Comparison based on upstream/default configurations. Third-party plugins may extend capabilities.
| Feature | AxonOps | Confluent OSS | Confluent Enterprise | Karapace |
|---|---|---|---|---|
| License | Apache 2.0 | Confluent Community | Commercial | Apache 2.0 |
| Language | Go | Java | Java | Python |
| API Compatibility | Full | N/A | N/A | Full |
| Avro | ✅ | ✅ | ✅ | ✅ |
| Protobuf | ✅ | ✅ | ✅ | ✅ |
| JSON Schema | ✅ | ✅ | ✅ | ✅ |
| Schema References | ✅ | ✅ | ✅ | ✅ |
| All 7 Compat Modes | ✅ | ✅ | ✅ | ✅ |
| Storage: Kafka | ❌ | ✅ | ✅ | ✅ |
| Storage: PostgreSQL | ✅ | ❌ | ❌ | ❌ |
| Storage: MySQL | ✅ | ❌ | ❌ | ❌ |
| Storage: Cassandra | ✅ | ❌ | ❌ | ❌ |
| No Kafka Dependency | ✅ | ❌ | ❌ | ❌ |
| Basic Auth | ✅ | ✅ ³ | ✅ | |
| API Keys | ✅ | ❌ | ✅ | ❌ |
| LDAP/AD | ✅ | ✅ | ❌ | |
| OIDC/OAuth2 | ✅ | ✅ ³ | ✅ | ❌ |
| mTLS | ✅ | ✅ | ✅ | ✅ |
| RBAC | ✅ | ❌ | ✅ | |
| Enterprise Audit Logging | ✅ | ❌ | ❌ ⁶ | ❌ |
| Rate Limiting | ✅ | ❌ | ❌ | ❌ |
| Prometheus Metrics | ✅ | ✅ | ✅ | ✅ |
| REST Proxy | ❌ | Separate | Separate | ✅ |
| Schema Validation | ✅ | ✅ | ✅ | ✅ |
| Strict Spec Compliance | ✅ | ❌ | ❌ | |
| Data Contracts | ✅ | ❌ | ✅ | ❌ |
| Multi-Tenant Contexts | ✅ | ✅ | ✅ | ❌ |
| DEK Registry (CSFLE) | ✅ | ❌ | ✅ | ❌ |
| KMS Providers | 2 + 3 ¹ | ❌ | ✅ | ❌ |
| Exporter API ² | ✅ | ❌ | ✅ | ❌ |
| Extra REST APIs ⁵ | ✅ | ❌ | ❌ | ❌ |
| MCP Server (AI) | ✅ (Beta) | ❌ | ❌ | ❌ |
| Single Binary | ✅ | ❌ | ❌ | ❌ |
| Memory Footprint | ~50MB | ~500MB+ | ~500MB+ | ~200MB+ |
¹ HashiCorp Vault and OpenBao Transit are production-ready.

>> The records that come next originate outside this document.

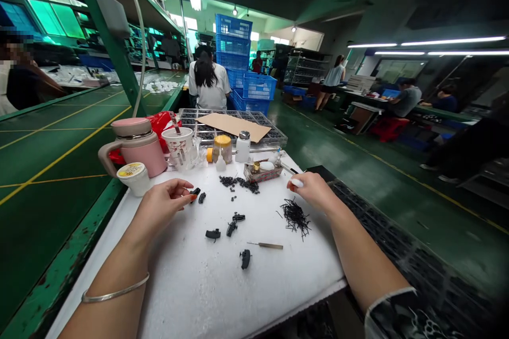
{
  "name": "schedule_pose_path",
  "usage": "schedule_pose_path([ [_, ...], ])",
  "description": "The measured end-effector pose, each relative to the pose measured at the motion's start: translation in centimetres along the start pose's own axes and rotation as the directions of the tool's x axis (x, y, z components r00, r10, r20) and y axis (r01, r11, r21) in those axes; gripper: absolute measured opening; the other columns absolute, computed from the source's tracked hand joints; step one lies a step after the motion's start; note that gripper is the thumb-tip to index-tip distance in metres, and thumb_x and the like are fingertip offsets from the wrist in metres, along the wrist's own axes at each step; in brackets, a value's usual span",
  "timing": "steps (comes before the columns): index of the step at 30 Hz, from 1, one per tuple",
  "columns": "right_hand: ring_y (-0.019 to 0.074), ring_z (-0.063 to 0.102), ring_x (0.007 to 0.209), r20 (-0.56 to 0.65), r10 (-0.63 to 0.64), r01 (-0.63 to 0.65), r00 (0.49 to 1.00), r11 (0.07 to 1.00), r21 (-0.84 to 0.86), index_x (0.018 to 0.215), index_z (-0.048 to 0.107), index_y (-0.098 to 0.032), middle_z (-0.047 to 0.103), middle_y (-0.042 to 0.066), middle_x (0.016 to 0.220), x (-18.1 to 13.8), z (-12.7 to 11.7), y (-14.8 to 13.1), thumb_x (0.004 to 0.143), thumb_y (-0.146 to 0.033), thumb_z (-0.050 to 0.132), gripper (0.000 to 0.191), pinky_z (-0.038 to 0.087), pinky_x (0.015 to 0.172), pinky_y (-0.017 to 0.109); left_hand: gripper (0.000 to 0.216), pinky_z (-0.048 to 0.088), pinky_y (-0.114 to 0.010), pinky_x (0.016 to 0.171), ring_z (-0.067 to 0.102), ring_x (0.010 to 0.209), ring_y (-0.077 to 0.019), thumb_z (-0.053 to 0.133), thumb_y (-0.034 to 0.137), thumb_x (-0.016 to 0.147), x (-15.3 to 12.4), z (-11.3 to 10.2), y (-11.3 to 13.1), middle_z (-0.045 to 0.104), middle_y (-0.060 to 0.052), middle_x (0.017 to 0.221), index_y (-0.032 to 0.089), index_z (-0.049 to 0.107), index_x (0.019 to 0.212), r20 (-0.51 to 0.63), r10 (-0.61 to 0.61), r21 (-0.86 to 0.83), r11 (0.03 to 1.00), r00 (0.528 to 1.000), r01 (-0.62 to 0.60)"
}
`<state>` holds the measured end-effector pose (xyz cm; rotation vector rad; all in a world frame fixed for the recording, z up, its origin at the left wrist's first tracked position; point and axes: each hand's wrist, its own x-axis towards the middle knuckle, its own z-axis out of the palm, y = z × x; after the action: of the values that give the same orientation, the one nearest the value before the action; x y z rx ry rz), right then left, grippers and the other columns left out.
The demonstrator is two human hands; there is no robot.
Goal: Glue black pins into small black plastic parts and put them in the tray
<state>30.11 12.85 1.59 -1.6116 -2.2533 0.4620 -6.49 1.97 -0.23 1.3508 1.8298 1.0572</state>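
Observation:
My left hand (165, 202) rests on the white foam mat (222, 286), its fingertips pinched on a small black plastic part (194, 191); another black part (202, 198) lies just beside it. My right hand (312, 189) is closed around a small white-tipped tool (296, 182), held near a little box (262, 170). A heap of thin black pins (295, 217) lies just below the right hand. Several more black parts (233, 226) and a thin wooden-handled pick (267, 246) are scattered in the middle of the mat. A pile of tiny black pieces (240, 184) sits further back.
At the mat's back stand a pink mug (137, 149), a white lidded cup (135, 177), a printed cup (180, 146), small bottles (242, 146) and a parts tray with cardboard (234, 127). A dark tray (397, 254) lies right. Blue crates (234, 53) and other people are beyond.

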Motion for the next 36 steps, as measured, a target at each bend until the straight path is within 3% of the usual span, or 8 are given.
schedule_pose_path([
  [3,0.0177,0.061,0.079,0.081,0.015,-0.008,0.997,0.997,-0.083,0.073,0.073,-0.019,0.070,0.005,0.078,0.1,0.3,1.4,0.065,-0.007,0.061,0.019,0.035,0.067,0.024,0.058,0.050,-0.026,0.066,0.059,0.080,-0.0182,0.079,0.048,0.059,-0.5,0.4,0.8,0.066,-0.009,0.095,0.014,0.066,0.105,0.023,-0.019,-0.297,0.955,1.000,0.025],
  [6,0.0179,0.061,0.081,0.115,0.020,-0.003,0.993,0.989,-0.148,0.071,0.073,-0.019,0.069,0.006,0.079,0.0,0.7,2.2,0.062,-0.003,0.061,0.021,0.034,0.068,0.023,0.055,0.051,-0.024,0.067,0.060,0.081,-0.0177,0.085,0.043,0.055,-0.9,1.0,1.3,0.066,-0.011,0.098,0.014,0.069,0.099,0.050,-0.055,-0.468,0.881,0.997,0.072],
  [12,0.0178,0.060,0.082,0.077,-0.023,0.038,0.997,0.978,-0.207,0.068,0.066,-0.017,0.067,0.007,0.083,-0.7,0.6,3.0,0.065,0.000,0.052,0.022,0.032,0.067,0.023,0.047,0.049,-0.021,0.068,0.059,0.084,-0.0168,0.083,0.040,0.062,-1.6,2.1,2.4,0.066,-0.011,0.097,0.014,0.070,0.099,0.188,-0.056,-0.598,0.785,0.981,0.160],
  [17,0.0174,0.057,0.071,0.022,-0.020,0.024,1.000,0.985,-0.174,0.066,0.062,-0.017,0.064,0.006,0.070,-1.1,-0.5,2.7,0.066,0.000,0.047,0.023,0.028,0.060,0.024,0.035,0.047,-0.018,0.067,0.056,0.081,-0.0130,0.082,0.036,0.065,-2.5,2.8,3.3,0.064,-0.008,0.094,0.017,0.069,0.091,0.238,-0.021,-0.663,0.727,0.971,0.178],
  [22,0.0168,0.059,0.073,-0.094,-0.143,0.149,0.985,0.987,0.057,0.070,0.064,-0.018,0.067,0.002,0.072,-1.1,-1.7,-1.4,0.072,-0.006,0.048,0.021,0.034,0.064,0.023,0.023,0.045,-0.014,0.062,0.052,0.075,-0.0096,0.084,0.027,0.063,-2.9,3.2,3.5,0.061,-0.005,0.087,0.015,0.068,0.075,0.276,0.038,-0.717,0.674,0.960,0.179],
  [26,0.0164,0.061,0.073,-0.149,-0.258,0.291,0.955,0.914,0.284,0.073,0.068,-0.018,0.068,0.000,0.073,-1.3,-1.8,-6.4,0.080,-0.018,0.054,0.015,0.038,0.066,0.024,0.028,0.047,-0.011,0.059,0.056,0.076,-0.0099,0.087,0.023,0.058,-2.9,3.5,3.6,0.061,-0.007,0.087,0.012,0.071,0.078,0.261,-0.033,-0.753,0.619,0.965,0.224],
  [30,0.0173,0.062,0.079,-0.182,-0.323,0.371,0.929,0.791,0.487,0.085,0.070,-0.018,0.070,0.001,0.083,-1.7,-0.7,-10.9,0.082,-0.031,0.060,0.016,0.043,0.068,0.024,0.029,0.048,-0.010,0.056,0.060,0.074,-0.0102,0.088,0.019,0.055,-3.0,3.9,3.9,0.064,-0.007,0.088,0.011,0.069,0.076,0.229,-0.073,-0.810,0.538,0.971,0.232],
  [36,0.0131,0.055,0.062,-0.247,-0.334,0.415,0.910,0.706,0.574,0.074,0.063,-0.018,0.062,0.000,0.067,-2.7,2.0,-13.9,0.085,-0.033,0.061,0.018,0.041,0.058,0.023,0.032,0.050,-0.011,0.056,0.059,0.065,-0.0076,0.086,0.016,0.059,-2.6,4.4,3.6,0.065,-0.006,0.084,0.012,0.063,0.082,0.260,-0.036,-0.876,0.412,0.965,0.252],
])
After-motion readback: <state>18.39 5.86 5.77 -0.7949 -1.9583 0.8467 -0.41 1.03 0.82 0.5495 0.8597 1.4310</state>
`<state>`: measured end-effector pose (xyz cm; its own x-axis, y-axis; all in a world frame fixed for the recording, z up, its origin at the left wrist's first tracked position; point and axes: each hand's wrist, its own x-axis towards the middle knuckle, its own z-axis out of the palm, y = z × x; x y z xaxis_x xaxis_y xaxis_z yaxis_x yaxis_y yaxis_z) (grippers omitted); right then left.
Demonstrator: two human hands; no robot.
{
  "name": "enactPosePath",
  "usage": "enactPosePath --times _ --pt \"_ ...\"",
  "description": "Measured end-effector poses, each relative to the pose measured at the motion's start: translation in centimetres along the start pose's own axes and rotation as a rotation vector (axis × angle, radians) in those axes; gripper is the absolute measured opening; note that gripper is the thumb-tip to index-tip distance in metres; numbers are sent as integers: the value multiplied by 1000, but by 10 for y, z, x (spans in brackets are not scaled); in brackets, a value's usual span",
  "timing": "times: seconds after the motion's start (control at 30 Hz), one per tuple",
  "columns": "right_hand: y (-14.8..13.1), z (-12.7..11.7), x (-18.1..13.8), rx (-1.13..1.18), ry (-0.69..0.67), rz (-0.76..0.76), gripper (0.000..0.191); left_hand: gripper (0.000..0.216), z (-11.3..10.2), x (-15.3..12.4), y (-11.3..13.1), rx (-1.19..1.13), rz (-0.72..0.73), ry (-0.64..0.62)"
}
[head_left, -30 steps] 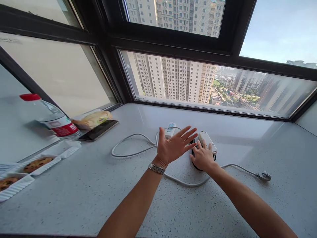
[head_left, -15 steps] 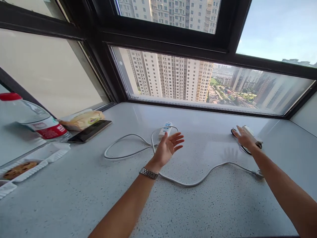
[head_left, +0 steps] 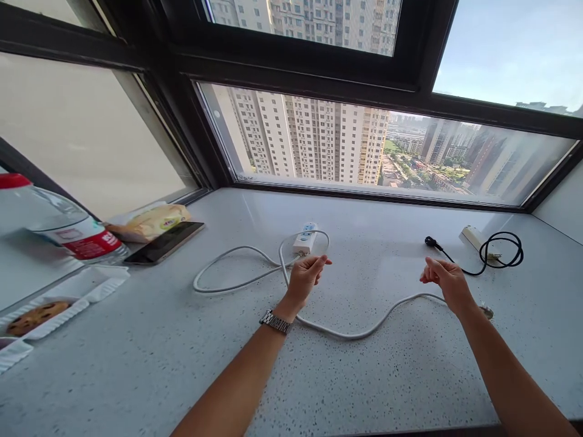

AWS KMS, Azure Key Vault, and GCP KMS support is coming soon.
² Confluent-compatible exporter management API for schema replication configuration. AxonOps stores exporter definitions; active cross-registry replication requires an external agent.
³ Confluent OSS authentication requires Java JAAS LoginModule configuration. AxonOps provides all authentication methods as built-in features with simple YAML configuration -- no Java runtime, no external plugins, no license keys.
⁴ Karapace uses its own ACL-based credential mechanism rather than standard HTTP Basic Authentication.
⁵ Additional AxonOps REST APIs beyond the Schema Registry compatible surface: schema analysis and quality scoring, field/type search, similarity detection, compatibility suggestions, migration planning, registry statistics, user and API key admin, self-service account management, and built-in API documentation. See AxonOps Extensions.
⁶ Confluent Platform does not include built-in audit log outputs. Audit events are written exclusively to internal Kafka topics (docs); delivering events to file, syslog, Splunk, or any external destination requires deploying separate Kafka Connect sink connectors and additional infrastructure. AxonOps provides native multi-output delivery — stdout, file (with rotation), syslog (RFC 5424 over TCP/TLS), and webhook (Splunk HEC, Elasticsearch, etc.) — built into the single binary.
In short: AxonOps gives you every Confluent Schema Registry REST API (Community + Enterprise) plus many additional REST endpoints and a built-in MCP server — all under the Apache 2.0 license, in a single ~50 MB binary, with no Kafka dependency for storage. You get Enterprise-grade capabilities (data contracts, client-side encryption, RBAC, audit logging, multi-tenant contexts, rate limiting) and advanced schema analysis, quality scoring, field search, similarity detection, and AI-assisted schema management that no other registry offers. If you need enterprise support, AxonOps offers commercial support plans.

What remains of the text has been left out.